In such days as those, what with the number of personal retainers and the excess of hospitality expected of the feudal chief, the culinary department occupied far from an insignificant position in regard to the general accessories of the baronial establishment. Our ‘Cooks,’ or ‘Cokes,’ or ‘Cookmans,’ relics of the old ‘Roger le Coke,’ or ‘Joan le Cook,’ or ‘William Cokeman,’ even then ruled supreme over that most absolute of all monarchies, the kitchen; our ‘Kitchenmans’ (now found also as ‘Kitchingham’), ‘Kitcheners,’ and ‘Kitchens,’ or ‘de la Kitchens,’ as they were once written, reminding us who it was that aided them to turn the spit or handle the posnet. Our ‘Pottingers’ represent the once common ‘Robert le Potager,’ or ‘Walter le Potager,’ the soup-maker. Potage was the ordinary term for soup, thickened well with vegetables and meat.[[195]] Thus in the ‘Boke of Curtasye’ the guest is bid—
Suppe not with grete sowndynge,
Neither potage ne other thynge—
a rule which still holds good in society. We are well aware of the ingredients of the dish which our Bible translators have still bequeathed to us as ‘a mess of potage.’ In its present corrupted form of ‘porridge’ this notion of a mess rather than of a soup is still preserved.
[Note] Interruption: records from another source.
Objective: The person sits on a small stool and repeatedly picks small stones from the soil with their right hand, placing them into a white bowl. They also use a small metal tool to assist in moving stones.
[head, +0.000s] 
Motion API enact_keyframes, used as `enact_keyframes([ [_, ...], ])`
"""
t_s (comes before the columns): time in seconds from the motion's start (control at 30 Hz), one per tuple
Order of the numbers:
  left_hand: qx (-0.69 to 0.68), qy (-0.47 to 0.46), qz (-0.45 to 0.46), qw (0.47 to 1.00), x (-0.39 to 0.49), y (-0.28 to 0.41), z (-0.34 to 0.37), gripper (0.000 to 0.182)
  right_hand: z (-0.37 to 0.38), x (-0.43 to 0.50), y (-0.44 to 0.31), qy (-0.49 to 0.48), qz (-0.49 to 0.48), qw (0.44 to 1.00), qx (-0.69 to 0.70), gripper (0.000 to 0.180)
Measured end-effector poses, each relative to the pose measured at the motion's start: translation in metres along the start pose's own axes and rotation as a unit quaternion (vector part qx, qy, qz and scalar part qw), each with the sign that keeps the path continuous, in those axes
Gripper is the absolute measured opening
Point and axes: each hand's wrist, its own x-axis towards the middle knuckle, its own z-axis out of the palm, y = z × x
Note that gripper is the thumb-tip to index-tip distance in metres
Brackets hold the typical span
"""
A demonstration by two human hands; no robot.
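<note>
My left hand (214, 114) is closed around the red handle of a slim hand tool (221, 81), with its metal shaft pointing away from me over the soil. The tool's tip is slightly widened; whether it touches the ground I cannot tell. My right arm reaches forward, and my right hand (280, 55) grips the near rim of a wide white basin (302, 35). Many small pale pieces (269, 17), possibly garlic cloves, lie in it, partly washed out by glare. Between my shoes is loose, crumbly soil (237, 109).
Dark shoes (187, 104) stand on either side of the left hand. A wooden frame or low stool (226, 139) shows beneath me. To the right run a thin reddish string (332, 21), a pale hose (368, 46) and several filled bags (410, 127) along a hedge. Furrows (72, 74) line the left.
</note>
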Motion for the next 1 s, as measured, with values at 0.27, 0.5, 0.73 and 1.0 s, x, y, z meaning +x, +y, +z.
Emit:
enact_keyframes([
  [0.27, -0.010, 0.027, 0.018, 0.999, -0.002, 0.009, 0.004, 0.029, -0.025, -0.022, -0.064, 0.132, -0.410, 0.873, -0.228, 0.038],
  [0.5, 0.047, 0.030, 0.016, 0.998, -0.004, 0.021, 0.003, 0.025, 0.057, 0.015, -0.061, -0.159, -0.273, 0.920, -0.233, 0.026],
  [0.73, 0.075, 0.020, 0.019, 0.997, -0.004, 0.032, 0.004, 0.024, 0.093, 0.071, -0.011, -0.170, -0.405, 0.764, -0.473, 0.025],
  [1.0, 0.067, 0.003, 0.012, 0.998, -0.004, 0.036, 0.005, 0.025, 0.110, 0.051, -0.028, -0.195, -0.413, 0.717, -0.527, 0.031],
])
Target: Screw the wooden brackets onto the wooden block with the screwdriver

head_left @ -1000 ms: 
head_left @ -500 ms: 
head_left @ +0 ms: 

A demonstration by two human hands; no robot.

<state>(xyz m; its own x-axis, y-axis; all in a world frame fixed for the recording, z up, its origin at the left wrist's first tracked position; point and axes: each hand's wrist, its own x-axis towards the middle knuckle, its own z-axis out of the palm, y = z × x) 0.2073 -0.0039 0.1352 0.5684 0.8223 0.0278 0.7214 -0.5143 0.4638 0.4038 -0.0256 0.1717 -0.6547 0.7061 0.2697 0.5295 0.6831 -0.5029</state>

Another interesting servitorship of this class has well-nigh escaped our notice—that of the hastiler: he who turned the haste or spit. In the Close Rolls we find a ‘Thurstan le Hastler’ recorded, and in the Parliamentary Writs such names as ‘Henry Hastiler’ and ‘William Hastiler.’ In the will of Humphrey de Bohun, Earl of Essex, among other household servants, such as potager, ferour, barber, ewer, is mentioned ‘William de Barton, hastiler.’ I need not remind Lancashire people that a haister, or haster, is still the term used for the tin screen employed for roasting purposes. The memorials of this interesting servitorship still linger on in our ‘Hastlers,’ ‘Haslers,’ and ‘Haselers.’ If, however, the supervision of the roasting and basting required an attendant, none the less was it so with the washing-up department. How familiarly does such a term as ‘scullery’ fall from our lips, and how little do many of us know of its history. An escuelle[[196]] was a porringer or dish, and a scullery was a place where such vessels were stored after being washed.[[197]] Hence a ‘squiller’ or ‘squyler’ was he who looked to this; our modern ‘scullion,’ in fact, which is but a corrupted form of the same word. In one of Robert of Brunne’s poems, we find him saying—
And the squyler of the kechyn,
Piers, that hath woned (dwelt) here yn.[[198]]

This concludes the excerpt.